La propuesta de Cataluña coincide con el avance que esbozó a finales del año pasado el secretario de Estado de Hacienda y Presupuestos, Carlos Ocaña, quien anunció la intención del Gobierno de atender la demanda de aquellos territorios que han sufrido una mayor inmigración en los últimos años. Si bien reconoció la «escasa» capacidad de maniobra del Ejecutivo para ofrecer «recursos adicionales», considera que la reforma del sistema pasará por hacer a las autonomías «corresponsables del gasto» y ofrecerles más capacidad normativa, tal y como reclama el Ejecutivo catalán. Por si fuera poco, Ocaña coincide con la reflexión de Cataluña sobre la necesidad de incluir los mecanismos actuales de solidaridad y nivelación territoriales, porque los actuales son, para Ocaña, «poco transparentes y difícilmente evaluables».

Aplicar el 'Estatut'

«Nuestra prioridad es aplicar el 'Estatut'». De este modo resume el consejero de Economía catalán, Antoni Castells, el planteamiento puesto sobre la mesa del Consejo de Política Fiscal y Financiera.
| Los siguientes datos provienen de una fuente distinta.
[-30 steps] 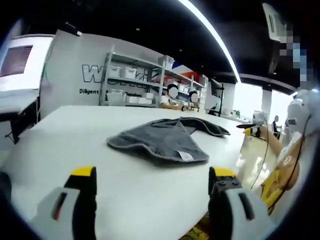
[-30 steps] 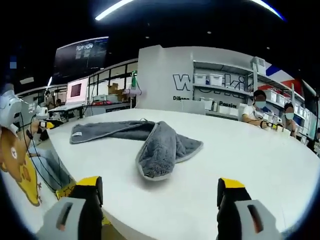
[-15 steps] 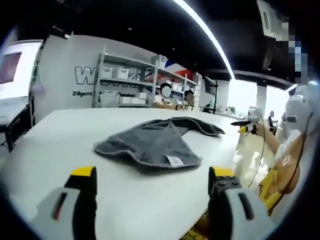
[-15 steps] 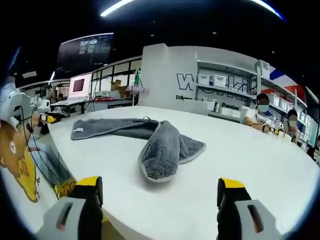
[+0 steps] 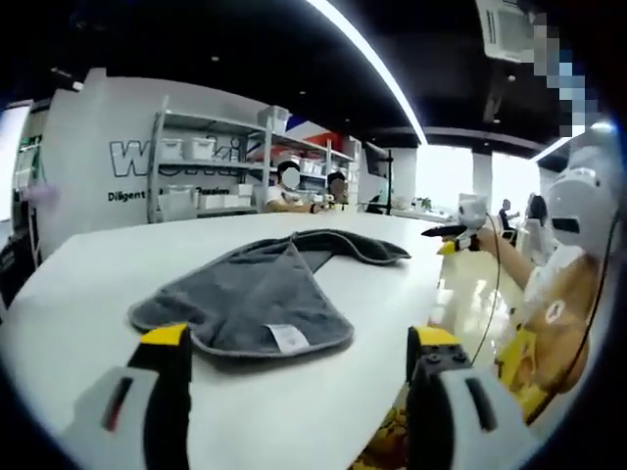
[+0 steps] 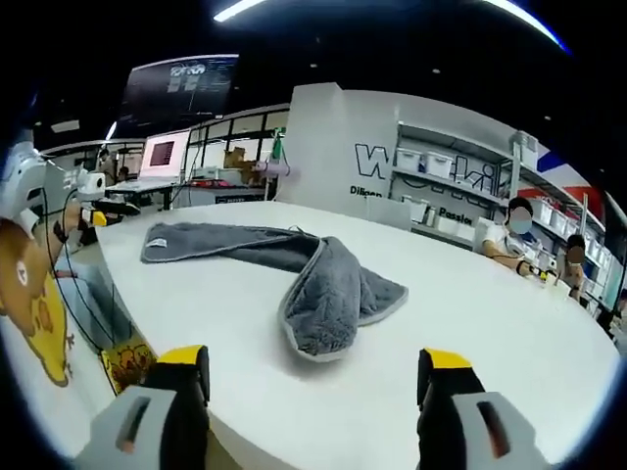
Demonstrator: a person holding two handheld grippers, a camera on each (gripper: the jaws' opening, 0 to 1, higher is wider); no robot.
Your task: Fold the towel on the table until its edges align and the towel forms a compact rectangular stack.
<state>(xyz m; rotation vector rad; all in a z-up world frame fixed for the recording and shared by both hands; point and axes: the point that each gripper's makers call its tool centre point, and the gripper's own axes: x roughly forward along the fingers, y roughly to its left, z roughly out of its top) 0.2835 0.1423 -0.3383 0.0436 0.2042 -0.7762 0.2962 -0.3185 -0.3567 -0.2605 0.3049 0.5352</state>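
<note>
Jaws of the left gripper point(image 5: 298, 343): spread wide, nothing between them, yellow-tipped, rising from the bottom of the left gripper view just short of the towel's near edge. Jaws of the right gripper point(image 6: 312, 360): likewise wide apart and empty, at the bottom of the right gripper view, over the near rim of the tabletop point(image 6: 490, 323).

Towel point(image 5: 250, 299) — grey, plush, unfolded and rumpled, lying flat on the white tabletop point(image 5: 69, 313). In the left gripper view it sits at centre frame: a broad lobe nearest the camera with a small white label point(image 5: 288, 337) at its lower edge, a raised crease running up the middle, and a narrower arm trailing toward the right of centre. In the right gripper view the towel point(image 6: 294, 274) lies at centre as a bent strip — one long arm reaching to the left of the frame, where a white label shows at its end, the other doubled over into a thick rounded lobe with pale edging, pointing toward the camera.

Surroundings: white wall with dark lettering and metal shelving holding white bins point(image 5: 186, 149), upper left of the left gripper view; seated people point(image 5: 289, 186) behind the tabletop's far edge; a ceiling light strip point(image 5: 362, 59) across the top.
</note>
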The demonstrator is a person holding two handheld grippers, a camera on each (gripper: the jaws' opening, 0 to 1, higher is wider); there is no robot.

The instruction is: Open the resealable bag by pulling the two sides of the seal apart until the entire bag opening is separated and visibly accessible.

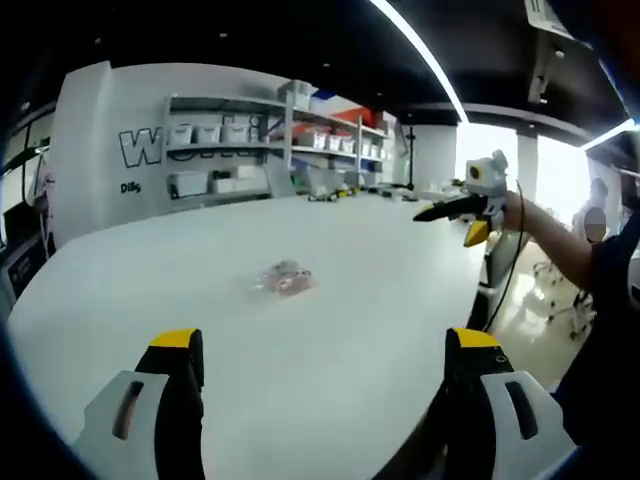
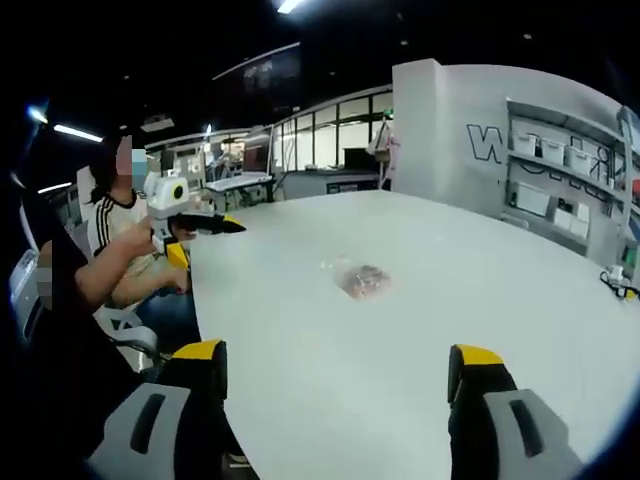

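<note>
A small clear resealable bag (image 1: 287, 280) with pinkish-brown contents lies flat near the middle of the white table (image 1: 150, 260). My left gripper (image 1: 325, 345) is open, its yellow-tipped jaws wide apart with nothing between them, well short of the bag. My right gripper (image 1: 432, 213) hovers over the table's right edge, held in a hand. In the right gripper view the bag (image 2: 362, 280) lies ahead on the table (image 2: 480, 270). My right gripper (image 2: 337, 358) is open and empty there. The left gripper (image 2: 222, 225) floats at the table's left edge.
Shelves with white bins (image 1: 270, 140) line the wall behind the table. A seated person in a striped top (image 2: 118, 225) and a chair (image 2: 128, 340) are beside the table's left edge in the right gripper view. The rounded table edge (image 1: 470, 300) drops to the floor.
</note>
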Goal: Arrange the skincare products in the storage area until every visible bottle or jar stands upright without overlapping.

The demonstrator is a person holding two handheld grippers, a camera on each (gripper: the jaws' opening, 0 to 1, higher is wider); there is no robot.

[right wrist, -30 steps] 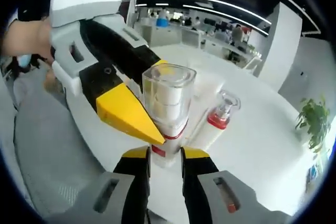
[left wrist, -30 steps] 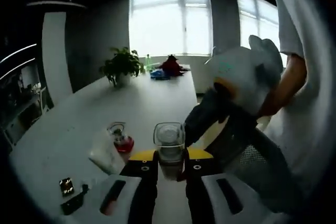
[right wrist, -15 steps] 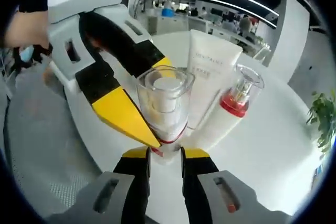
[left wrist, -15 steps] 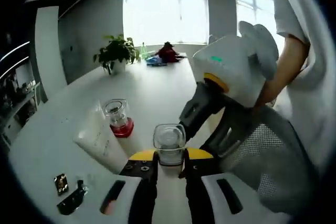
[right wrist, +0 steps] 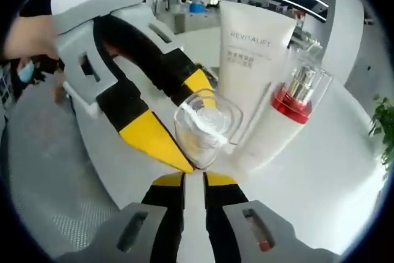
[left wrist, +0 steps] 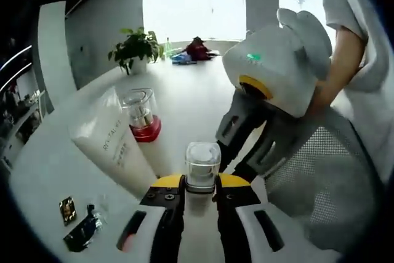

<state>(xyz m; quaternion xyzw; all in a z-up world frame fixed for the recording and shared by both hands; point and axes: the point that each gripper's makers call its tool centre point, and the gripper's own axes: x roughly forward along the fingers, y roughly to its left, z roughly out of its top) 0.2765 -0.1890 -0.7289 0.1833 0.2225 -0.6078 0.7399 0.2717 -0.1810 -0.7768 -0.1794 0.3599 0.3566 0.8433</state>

Su propósito es corregir las deficiencias que presenta el actual modelo, lo que se traduciría en un incremento de la autonomía tributaria de la Generalitat -aumentar la capacidad normativa sobre impuestos como el IRPF y el IVA en su fase minorista-, además de una mayor capacidad de gestión, con la creación de la Agencia Tributaria de Cataluña y el Consorcio Tributario con el Estado.

El PP ha utilizado políticamente el contenido del 'Estatut' para denunciar un «desequilibrio» territorial. Castells considera que el modelo propuesto en el texto estatutario «es beneficioso para Cataluña y para el resto de comunidades», entre ellas Asturias. «Siempre es más positivo que una comunidad pueda financiarse principalmente a través de sus propios ingresos y no dependa en exceso de las subvenciones», explica el consejero catalán, que apuesta por un modelo que «no desincentive a las autonomías más dinámicas».

El Gobierno catalán cree imprescindible redefinir los mecanismos de nivelación para redefinir el principio de solidaridad. Así, los servicios prestados por los diferentes gobiernos autonómicos «deberán poder alcanzar un nivel similar si realizan también un esfuerzo fiscal similar». Es decir, aquellas comunidades que quieran ofrecer a los ciudadanos los mejores servicios públicos deberán asumir mayores responsabilidades tributarias y no depender de la aportación del Estado, con una financiación procedente de otras regiones. Este criterio, según Cataluña, se aplicaría en el caso de los servicios de educación, sanidad y servicios esenciales del Estado del bienestar.

Castells traslada otro mensaje claro: Cataluña asume que los territorios que realicen un esfuerzo fiscal mayor deben contribuir a la solidaridad, «pero sin que ésto signifique que, después de la aportación, sus ingresos se sitúen por debajo de la media».

El tercer eje sobre el que pivota la propuesta de Cataluña hace alusión a la capacidad fiscal de los territorios. El Gobierno del 'tripartito' plantea que las necesidades de gasto se calculen sobre «ponderaciones más adecuadas». Por ese motivo, reclamarán la aplicación de criterios como la inmigración o el mayor nivel de precios de algunas comunidades.

En el caso de que estas medidas supusieran un aumento de recursos para determinadas autonomías, se prevé una aplicación gradual para evitar perjudicar a otros territorios, explica. Cataluña cree que una aplicación progresiva es la «clave para asegurar la viabilidad financiera del sistema».

La Generalitat no quiere que sus reivindicaciones se perciban como una imposición, pero recuerda que el 'Estatut' prevé dos ámbitos de negociación: bilaterales y multilaterales. Asturias -recuerda- estará bien representada en la mesa de diálogo, como también lo estará cuando llegue la hora de revisar la LOFCA. Por ese motivo, Castells quita importancia a que Asturias se presente a la negociación sin tener en marcha la reforma estatutaria como ocurre en el caso de Cataluña.